Il refuse qu’on fige son pays dans les clichés d’épices et de chèches pastel donnant au Maroc des airs de science-fiction, de mode futuriste, de satire visuelle. Il adore provoquer. Mais sans arrogance. Toujours avec humour, et avec cet amour évident pour ses racines, ses contrastes, ses contradictions. À chacun de ses clichés, on entend presque un sample de Gnawa remixé par Daft Punk. Ça percute, ça provoque, mais toujours avec le sourire et la tendresse de celui qui connaît ses racines par cœur.

©Mous Lamrabat To the Moon and Back #2, 2021 Courtesy of Loft Art Gallery
Des icônes post-modernes
Le plus fou, c’est que ses modèles sont souvent des proches. Des cousins, des voisins, des amis d’amis. Pas des mannequins, mais des gens vrais. Et c’est là que la magie opère : entre le folklore et le high fashion, entre le sacré et le kitsch, entre le sourire et le malaise, il crée quelque chose de profondément humain. Une photo qui vous observe autant que vous la regardez.
À une époque où l’image est jetable, Mous Lamrabat a ce don de créer des icônes. Des visions qui restent. Qui dérangent parfois, qui font rire souvent, mais qui ne laissent jamais indifférent.
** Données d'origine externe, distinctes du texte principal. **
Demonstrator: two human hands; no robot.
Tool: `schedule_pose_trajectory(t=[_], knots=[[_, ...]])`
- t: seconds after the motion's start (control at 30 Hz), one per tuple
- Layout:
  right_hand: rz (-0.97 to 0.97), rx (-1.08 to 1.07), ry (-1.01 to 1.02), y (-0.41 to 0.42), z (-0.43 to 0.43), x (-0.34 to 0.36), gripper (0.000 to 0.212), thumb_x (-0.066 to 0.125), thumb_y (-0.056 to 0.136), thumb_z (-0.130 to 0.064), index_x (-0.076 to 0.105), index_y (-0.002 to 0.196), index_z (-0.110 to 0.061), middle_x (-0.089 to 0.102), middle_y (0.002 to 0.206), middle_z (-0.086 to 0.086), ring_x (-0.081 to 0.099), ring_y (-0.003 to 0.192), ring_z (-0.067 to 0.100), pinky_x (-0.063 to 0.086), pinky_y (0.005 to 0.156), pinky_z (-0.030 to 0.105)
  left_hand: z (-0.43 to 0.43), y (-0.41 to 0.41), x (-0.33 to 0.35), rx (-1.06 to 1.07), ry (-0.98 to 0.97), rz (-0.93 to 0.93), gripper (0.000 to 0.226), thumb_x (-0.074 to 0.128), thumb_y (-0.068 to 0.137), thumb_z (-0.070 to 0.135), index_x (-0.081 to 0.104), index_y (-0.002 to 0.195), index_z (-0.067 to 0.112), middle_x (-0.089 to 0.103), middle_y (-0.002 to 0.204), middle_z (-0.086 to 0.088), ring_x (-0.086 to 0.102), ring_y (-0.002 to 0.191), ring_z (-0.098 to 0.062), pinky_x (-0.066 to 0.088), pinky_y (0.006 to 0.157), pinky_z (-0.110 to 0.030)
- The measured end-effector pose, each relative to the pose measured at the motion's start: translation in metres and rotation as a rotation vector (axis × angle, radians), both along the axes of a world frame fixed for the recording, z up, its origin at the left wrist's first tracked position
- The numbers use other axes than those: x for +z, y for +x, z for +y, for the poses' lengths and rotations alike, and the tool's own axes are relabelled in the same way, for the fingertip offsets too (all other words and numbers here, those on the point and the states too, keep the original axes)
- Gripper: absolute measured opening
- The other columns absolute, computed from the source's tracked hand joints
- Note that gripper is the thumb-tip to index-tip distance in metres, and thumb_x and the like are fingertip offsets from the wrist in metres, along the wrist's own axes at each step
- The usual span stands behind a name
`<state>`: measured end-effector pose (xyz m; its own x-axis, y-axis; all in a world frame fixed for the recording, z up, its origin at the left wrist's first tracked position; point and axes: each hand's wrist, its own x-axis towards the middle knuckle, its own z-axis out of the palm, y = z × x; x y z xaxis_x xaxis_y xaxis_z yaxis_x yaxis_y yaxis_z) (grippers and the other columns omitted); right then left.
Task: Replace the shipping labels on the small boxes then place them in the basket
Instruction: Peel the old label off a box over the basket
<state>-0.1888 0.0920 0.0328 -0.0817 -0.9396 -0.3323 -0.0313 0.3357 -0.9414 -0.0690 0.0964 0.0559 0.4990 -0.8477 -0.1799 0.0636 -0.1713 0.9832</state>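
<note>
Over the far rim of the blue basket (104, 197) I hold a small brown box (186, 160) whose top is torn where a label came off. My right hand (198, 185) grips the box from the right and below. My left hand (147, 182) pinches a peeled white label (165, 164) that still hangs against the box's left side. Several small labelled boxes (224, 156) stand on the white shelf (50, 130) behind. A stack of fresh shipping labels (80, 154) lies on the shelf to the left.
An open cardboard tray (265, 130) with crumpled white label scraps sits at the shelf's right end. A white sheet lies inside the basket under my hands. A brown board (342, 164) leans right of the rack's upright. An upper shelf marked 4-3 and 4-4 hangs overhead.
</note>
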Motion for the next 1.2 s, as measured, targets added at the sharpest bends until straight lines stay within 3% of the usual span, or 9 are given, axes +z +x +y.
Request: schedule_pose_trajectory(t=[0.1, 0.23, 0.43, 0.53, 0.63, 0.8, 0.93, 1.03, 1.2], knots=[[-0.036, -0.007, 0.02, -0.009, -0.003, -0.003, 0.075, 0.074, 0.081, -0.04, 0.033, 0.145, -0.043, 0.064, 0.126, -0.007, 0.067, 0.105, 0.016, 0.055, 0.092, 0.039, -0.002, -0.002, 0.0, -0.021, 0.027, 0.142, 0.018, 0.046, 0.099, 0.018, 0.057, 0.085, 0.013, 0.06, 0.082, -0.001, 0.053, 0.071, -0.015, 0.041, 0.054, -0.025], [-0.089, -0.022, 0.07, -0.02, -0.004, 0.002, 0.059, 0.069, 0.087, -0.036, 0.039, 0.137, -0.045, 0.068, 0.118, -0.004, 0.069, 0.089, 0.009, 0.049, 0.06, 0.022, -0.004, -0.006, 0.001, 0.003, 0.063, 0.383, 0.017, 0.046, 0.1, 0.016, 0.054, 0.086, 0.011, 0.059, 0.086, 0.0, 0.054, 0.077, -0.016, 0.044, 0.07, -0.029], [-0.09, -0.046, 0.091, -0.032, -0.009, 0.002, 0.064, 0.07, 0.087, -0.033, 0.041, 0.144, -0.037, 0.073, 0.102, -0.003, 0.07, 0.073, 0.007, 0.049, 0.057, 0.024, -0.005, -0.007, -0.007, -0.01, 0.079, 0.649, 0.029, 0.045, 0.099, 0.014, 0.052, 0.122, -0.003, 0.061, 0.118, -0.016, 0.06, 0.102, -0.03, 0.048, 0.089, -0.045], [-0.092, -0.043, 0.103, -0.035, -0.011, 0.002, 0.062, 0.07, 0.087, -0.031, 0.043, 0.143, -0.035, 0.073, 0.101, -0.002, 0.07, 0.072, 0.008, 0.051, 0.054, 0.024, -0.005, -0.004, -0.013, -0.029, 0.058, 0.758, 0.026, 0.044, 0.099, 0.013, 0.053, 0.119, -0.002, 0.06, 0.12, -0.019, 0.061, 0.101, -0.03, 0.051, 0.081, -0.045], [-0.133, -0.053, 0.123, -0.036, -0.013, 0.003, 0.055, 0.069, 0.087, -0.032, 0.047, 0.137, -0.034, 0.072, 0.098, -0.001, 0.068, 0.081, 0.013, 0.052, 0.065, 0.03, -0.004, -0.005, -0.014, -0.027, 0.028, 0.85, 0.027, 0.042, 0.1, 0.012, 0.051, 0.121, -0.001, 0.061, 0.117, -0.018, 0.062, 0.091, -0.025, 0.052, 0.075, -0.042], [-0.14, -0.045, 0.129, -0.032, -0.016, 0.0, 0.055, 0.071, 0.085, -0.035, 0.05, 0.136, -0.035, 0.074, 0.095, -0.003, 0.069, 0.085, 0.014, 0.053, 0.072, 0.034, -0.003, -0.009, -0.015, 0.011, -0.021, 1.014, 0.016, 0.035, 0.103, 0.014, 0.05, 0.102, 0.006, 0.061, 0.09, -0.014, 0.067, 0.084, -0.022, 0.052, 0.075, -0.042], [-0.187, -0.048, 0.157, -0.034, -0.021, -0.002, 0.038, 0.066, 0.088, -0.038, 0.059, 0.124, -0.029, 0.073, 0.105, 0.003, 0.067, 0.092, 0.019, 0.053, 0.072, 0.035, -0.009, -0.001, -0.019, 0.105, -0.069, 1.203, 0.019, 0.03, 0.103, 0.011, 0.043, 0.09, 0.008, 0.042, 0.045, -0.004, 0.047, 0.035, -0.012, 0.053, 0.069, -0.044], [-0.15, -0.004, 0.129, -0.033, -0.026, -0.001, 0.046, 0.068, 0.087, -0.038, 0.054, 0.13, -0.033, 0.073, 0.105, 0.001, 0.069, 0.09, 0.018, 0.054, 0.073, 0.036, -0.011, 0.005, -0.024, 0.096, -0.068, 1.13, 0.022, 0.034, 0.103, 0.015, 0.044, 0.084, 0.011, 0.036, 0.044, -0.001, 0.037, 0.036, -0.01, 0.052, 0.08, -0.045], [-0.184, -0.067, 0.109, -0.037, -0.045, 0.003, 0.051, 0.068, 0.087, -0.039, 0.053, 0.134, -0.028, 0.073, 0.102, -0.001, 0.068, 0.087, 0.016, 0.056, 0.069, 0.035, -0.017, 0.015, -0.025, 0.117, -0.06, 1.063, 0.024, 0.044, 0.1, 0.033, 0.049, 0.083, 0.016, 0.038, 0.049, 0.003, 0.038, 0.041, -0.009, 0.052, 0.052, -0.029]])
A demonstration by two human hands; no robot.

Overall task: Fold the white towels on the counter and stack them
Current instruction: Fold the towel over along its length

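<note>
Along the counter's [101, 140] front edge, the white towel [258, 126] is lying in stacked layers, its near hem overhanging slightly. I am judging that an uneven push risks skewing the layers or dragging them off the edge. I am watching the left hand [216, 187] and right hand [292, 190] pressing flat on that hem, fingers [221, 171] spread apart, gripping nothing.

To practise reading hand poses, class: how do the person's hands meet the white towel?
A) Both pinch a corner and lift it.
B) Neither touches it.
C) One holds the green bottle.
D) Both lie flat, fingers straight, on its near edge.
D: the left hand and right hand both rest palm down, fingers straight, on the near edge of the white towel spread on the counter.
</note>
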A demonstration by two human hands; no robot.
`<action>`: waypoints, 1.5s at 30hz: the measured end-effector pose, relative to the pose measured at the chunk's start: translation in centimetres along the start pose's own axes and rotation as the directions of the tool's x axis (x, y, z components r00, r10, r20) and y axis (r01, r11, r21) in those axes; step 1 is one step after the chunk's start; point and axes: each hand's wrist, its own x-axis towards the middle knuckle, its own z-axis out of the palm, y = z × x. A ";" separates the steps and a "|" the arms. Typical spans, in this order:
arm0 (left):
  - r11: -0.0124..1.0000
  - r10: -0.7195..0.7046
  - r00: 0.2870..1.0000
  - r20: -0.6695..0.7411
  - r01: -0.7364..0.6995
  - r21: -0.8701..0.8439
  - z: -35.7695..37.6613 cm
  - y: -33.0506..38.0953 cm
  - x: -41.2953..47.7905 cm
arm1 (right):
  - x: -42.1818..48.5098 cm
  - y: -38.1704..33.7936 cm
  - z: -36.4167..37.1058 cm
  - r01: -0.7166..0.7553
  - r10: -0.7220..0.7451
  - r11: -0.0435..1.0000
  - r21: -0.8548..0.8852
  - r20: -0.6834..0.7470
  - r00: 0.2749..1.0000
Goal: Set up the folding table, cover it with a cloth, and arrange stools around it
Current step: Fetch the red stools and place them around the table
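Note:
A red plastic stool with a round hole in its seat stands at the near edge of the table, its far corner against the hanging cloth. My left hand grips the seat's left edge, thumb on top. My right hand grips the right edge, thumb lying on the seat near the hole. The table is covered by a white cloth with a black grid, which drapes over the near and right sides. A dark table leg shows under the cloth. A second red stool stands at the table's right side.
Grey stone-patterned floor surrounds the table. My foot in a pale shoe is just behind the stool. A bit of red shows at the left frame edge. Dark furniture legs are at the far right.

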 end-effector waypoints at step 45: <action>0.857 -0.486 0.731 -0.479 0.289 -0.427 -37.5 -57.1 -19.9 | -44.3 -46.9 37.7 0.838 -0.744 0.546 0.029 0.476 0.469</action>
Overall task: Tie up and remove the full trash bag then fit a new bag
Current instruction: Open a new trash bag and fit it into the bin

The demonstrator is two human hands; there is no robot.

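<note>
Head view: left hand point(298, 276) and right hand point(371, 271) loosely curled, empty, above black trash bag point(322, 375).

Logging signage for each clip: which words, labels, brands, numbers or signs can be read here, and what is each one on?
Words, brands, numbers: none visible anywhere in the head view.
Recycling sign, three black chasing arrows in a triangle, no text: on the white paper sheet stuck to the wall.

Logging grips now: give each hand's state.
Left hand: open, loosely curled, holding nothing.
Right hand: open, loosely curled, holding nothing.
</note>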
Il fait partie de cette rare tribu d’artistes capables de faire passer un message fort sans hausser la voix. Il photographie comme on chuchote à l’oreille du monde. Il shoote comme on envoie des messages codés. Avec des symboles, des détournements, des silences aussi. Il parle d’identité, de genre, de religion, de société de consommation. Mais il ne brandit rien. Il montre. Il suggère. Il dérègle les évidences.

Les clichés aussi graphiques qu’incisifs de ©Mous Lamrabat
Mous Lamrabat, c’est une nouvelle grammaire visuelle. Un cri d’amour au métissage, à la liberté de créer sans codes ni frontières. Un regard arabe, belge, universel. Un style. Une voix. Un pont entre deux mondes. Et il nous rappelle, avec chaque image, que l’identité n’est pas un choix. C’est un collage.